Task directions » Please return the lines below verbatim, beginning at the one that has "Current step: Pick" and stopping after the one that has "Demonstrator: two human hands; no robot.", and add no other lines.

Exercise data »

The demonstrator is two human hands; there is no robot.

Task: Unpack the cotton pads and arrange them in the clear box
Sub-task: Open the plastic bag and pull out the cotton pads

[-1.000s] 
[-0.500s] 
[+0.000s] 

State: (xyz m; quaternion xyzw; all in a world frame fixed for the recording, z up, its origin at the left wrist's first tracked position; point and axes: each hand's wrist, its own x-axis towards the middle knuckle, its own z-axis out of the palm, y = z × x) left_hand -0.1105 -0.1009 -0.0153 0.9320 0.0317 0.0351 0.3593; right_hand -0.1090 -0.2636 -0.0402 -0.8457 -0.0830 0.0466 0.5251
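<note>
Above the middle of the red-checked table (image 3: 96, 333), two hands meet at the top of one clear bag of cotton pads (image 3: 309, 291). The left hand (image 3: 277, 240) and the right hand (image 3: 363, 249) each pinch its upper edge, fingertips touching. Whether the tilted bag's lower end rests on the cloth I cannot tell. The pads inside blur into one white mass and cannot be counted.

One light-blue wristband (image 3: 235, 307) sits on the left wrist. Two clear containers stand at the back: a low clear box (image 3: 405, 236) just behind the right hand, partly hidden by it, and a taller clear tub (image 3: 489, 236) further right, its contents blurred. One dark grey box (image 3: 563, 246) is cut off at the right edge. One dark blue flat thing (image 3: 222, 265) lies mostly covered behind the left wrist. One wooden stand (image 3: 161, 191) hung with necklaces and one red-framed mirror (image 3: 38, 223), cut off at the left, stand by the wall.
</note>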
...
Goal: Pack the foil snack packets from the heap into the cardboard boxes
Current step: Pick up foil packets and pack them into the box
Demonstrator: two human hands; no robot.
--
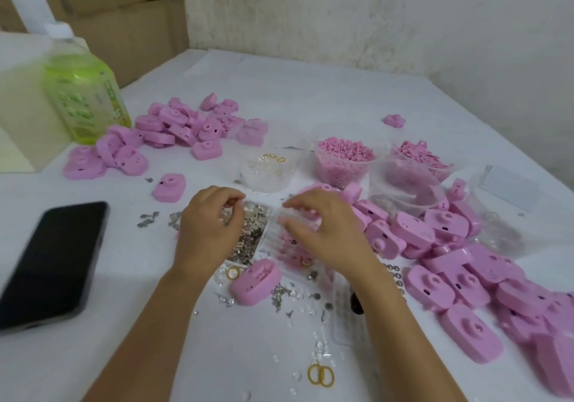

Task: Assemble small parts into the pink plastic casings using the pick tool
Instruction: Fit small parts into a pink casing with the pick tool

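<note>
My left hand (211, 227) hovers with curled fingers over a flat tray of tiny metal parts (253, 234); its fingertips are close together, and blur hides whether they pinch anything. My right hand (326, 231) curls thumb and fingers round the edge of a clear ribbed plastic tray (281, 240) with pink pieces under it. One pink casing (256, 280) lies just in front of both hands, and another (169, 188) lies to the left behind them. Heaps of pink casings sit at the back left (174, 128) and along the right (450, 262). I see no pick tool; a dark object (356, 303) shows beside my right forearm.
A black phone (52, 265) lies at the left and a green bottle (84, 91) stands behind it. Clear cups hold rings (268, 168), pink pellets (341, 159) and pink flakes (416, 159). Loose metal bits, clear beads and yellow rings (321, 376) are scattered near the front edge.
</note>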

Completed task »
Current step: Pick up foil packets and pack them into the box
Demonstrator: two human hands; no robot.

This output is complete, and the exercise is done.